▶ EXERCISE GOAL:
Word for word, restate the lines from the start of the data below through the line containing "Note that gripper".

▶ INPUT DATA:
=======

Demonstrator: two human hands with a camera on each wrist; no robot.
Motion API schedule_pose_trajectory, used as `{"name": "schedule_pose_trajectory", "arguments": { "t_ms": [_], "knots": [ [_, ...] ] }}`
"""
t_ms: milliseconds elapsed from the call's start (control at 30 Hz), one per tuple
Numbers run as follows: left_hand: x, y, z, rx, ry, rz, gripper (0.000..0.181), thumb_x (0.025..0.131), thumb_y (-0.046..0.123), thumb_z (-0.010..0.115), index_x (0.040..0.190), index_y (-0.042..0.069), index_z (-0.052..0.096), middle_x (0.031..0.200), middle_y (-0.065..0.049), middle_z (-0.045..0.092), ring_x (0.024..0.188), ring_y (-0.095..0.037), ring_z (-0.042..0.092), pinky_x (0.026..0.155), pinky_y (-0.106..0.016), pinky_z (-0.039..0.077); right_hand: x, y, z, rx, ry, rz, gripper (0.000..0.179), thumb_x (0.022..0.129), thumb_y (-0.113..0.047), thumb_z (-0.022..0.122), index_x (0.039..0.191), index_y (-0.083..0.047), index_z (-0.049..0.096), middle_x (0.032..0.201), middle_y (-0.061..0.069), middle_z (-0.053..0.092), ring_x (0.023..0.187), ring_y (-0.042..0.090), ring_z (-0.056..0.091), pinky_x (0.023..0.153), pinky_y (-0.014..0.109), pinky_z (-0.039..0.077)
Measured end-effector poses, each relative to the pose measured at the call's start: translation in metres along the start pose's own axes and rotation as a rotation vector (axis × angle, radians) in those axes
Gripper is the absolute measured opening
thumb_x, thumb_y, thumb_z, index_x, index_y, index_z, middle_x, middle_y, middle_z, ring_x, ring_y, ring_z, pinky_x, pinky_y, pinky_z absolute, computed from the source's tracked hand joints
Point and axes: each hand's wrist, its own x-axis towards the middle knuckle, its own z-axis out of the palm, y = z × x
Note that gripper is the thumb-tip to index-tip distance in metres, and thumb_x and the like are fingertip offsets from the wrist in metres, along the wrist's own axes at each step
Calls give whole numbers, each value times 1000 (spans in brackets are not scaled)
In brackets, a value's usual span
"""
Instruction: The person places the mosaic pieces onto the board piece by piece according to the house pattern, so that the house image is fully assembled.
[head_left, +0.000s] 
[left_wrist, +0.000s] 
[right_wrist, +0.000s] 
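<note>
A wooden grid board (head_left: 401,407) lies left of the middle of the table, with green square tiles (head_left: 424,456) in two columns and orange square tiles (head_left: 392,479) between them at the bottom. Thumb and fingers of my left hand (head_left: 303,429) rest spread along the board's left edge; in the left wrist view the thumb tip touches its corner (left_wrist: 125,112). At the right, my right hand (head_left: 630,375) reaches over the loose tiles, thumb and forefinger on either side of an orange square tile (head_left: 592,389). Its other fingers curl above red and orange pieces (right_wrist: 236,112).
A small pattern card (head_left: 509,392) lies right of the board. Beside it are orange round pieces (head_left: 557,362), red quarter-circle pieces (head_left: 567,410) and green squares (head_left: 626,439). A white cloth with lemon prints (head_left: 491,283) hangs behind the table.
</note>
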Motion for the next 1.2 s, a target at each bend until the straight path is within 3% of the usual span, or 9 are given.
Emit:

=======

▶ RESPONSE TO THIS TASK:
Demonstrator: two human hands with a camera on each wrist; no robot.
Motion API schedule_pose_trajectory, used as `{"name": "schedule_pose_trajectory", "arguments": { "t_ms": [_], "knots": [ [_, ...] ] }}`
"""
t_ms: milliseconds elapsed from the call's start (control at 30 Hz), one per tuple
Numbers run as follows: left_hand: x, y, z, rx, ry, rz, gripper (0.000..0.181), thumb_x (0.025..0.131), thumb_y (-0.046..0.123), thumb_z (-0.010..0.115), index_x (0.040..0.190), index_y (-0.042..0.069), index_z (-0.052..0.096), middle_x (0.031..0.200), middle_y (-0.065..0.049), middle_z (-0.045..0.092), ring_x (0.024..0.188), ring_y (-0.095..0.037), ring_z (-0.042..0.092), pinky_x (0.026..0.155), pinky_y (-0.106..0.016), pinky_z (-0.039..0.077); right_hand: x, y, z, rx, ry, rz, gripper (0.000..0.179), thumb_x (0.022..0.129), thumb_y (-0.113..0.047), thumb_z (-0.022..0.122), index_x (0.039..0.191), index_y (-0.083..0.047), index_z (-0.049..0.096), middle_x (0.032..0.201), middle_y (-0.061..0.069), middle_z (-0.053..0.092), ring_x (0.023..0.187), ring_y (-0.042..0.090), ring_z (-0.056..0.091), pinky_x (0.023..0.153), pinky_y (-0.014..0.109), pinky_z (-0.039..0.077)
Measured end-effector poses, each relative to the pose measured at the call's start: translation in metres along the start pose's own axes and rotation as a rotation vector (axis × angle, radians) in those axes
Gripper is the absolute measured opening
thumb_x, thumb_y, thumb_z, index_x, index_y, index_z, middle_x, middle_y, middle_z, ring_x, ring_y, ring_z, pinky_x, pinky_y, pinky_z absolute, computed from the source's tracked hand joints
Point and axes: each hand's wrist, its own x-axis towards the middle knuckle, its own z-axis out of the palm, y = z × x
Note that gripper is the thumb-tip to index-tip distance in metres, and thumb_x and the like are fingertip offsets from the wrist in metres, along the wrist's own axes at each step

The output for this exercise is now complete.